Analyzing The Financial Crisis Of 2007 – Could It Have Been Avoided?
The 2007-2008 financial crisis is the worst economic disaster in human history after the Great Depression 1929. It was largely precipitated by the massive boom in subprime mortgages lending that created the largest mortgages loans. Subprime mortgages loans are those loans given to human buyers who are unlikely to face difficulties in giving loans back. According to many economists, the rapid expansion of the credits followed by a severe credit tightening frequently provides the early sign of the financial crisis that in the case 2007-2008 crisis however missed by the major renowned economists and policymakers.
From the 1970s onwards, US and UK banks have started to expand their business model via the selling of their own credit risks. At the same time, various financial products developed and emerged ensuring a speculative income for trades and methods to spreading the risks connected with the financial trades. In particularly the 2007-2008 crisis, many insurers face difficulties including America Giant, AIG and other institutions due to credit defaults(Thakor, 2015). The purpose of the article is in two folds- first analyzing the financial crisis and second providing a convenient tool that assists in negotiating the answer to how the financial crisis could be avoided.
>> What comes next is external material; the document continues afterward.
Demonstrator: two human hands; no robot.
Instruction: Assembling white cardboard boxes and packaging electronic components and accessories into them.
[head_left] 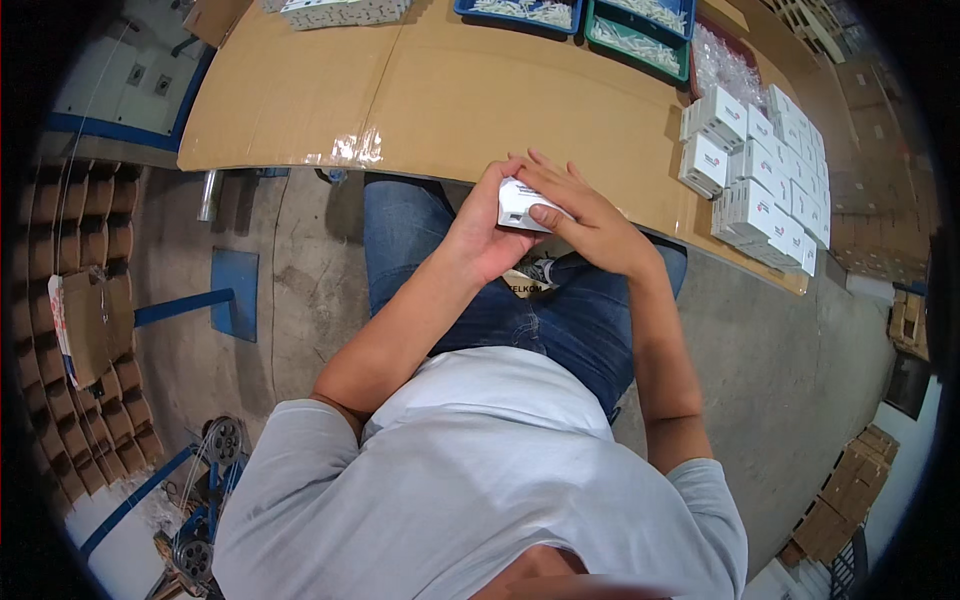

The Disastrous effect of the 2009 global financial crisis arises due to massive loans, false acquisition, capital infusion, tainted asset purchase, instant conversion of investment banks to commercial banks, TARP funds and receivership.
What causes the Financial crisis? This may have multiple causes which may occur if an organization overvalued the assets can be exaggerated with the irrational behaviour of the investor. For instance, a lower sell-off can be resulted in lower assets prices, encouraging the investor to dump the assets and making huge savings withdrawals impact banks images.
A financial crisis may arise due to failure of the bank system, uncontrolled human behaviour, regulatory absence or large risked incentives etc. If these causes are not analyzed as soon as possible, it would cause an economy to go into the great depression. Even when measures are taken to avert the crisis, this can still deepen the cause.
Major Financial Crisis From Great Depression to Great Recession
The financial crisis is not common in human history. It may happen as long as the currency is discovered. Some of the well known financial crises recorded in history with the helpare-
The Great Depression 1932-
In September, almost 6,50000 were unemployed wiping out thousands of investors. Nearly $30 billion Us dollars were lost in a single day. It was the longest and most severe financial crisis experienced to date. Although it has originated in the United States, the great depression caused a drastic decline in output, unemployment, acute deflation in the countries. The fundamental aspect of the great depression in the United States was a reduction in spending, leading decline in manufacturing noticed an unintended rise in inventory. By 1939, 15 million Americans were unemployed, almost 20000 companies went bankrupt because of which the majority of American banks get failed.
Depression In Europe–
|September 1928||650000 people were unemployed|
|September 1929||1320000 were unemployed|
|September 1930||3000000 were unemployed|
|September 1931||4,350000 were unemployed|
|September 1932||5102000 unemployed|
|September 1933||6100000 were unemployed|
Early in 1928, United States has maintained a significant account surplus with Germany whilst Germany facing an Account deficit. Borrowing in the German private and public sector occurred in the foreign currencies through dollar-denominated bonds and credit from the United States. In this regard, monetary contraction in the united states culminated in the depression in Germany. According to, The Reichsbank foreign reserve of gold and foreign exchanged declined sharply
The Suez Crisis-
In July 1956, the whole world faces another global challenge comes in the form of the Suez Crisis. Suez crisis or the international crisis in the middle east precipitated in 1956 provoked by Americans and Britishers not to finance Egypt’s construction of Aswan high dam in response to the growing ties of the Soviet Union and Czechoslovak. This nationwide canal is a waterway that controlled two-third of oil supporting Europe. It leads to France current account deterioration by $1 US billion in 1956 from US $ 409 million surpluses to US $ 700 million deficit(Wustle, 2018.).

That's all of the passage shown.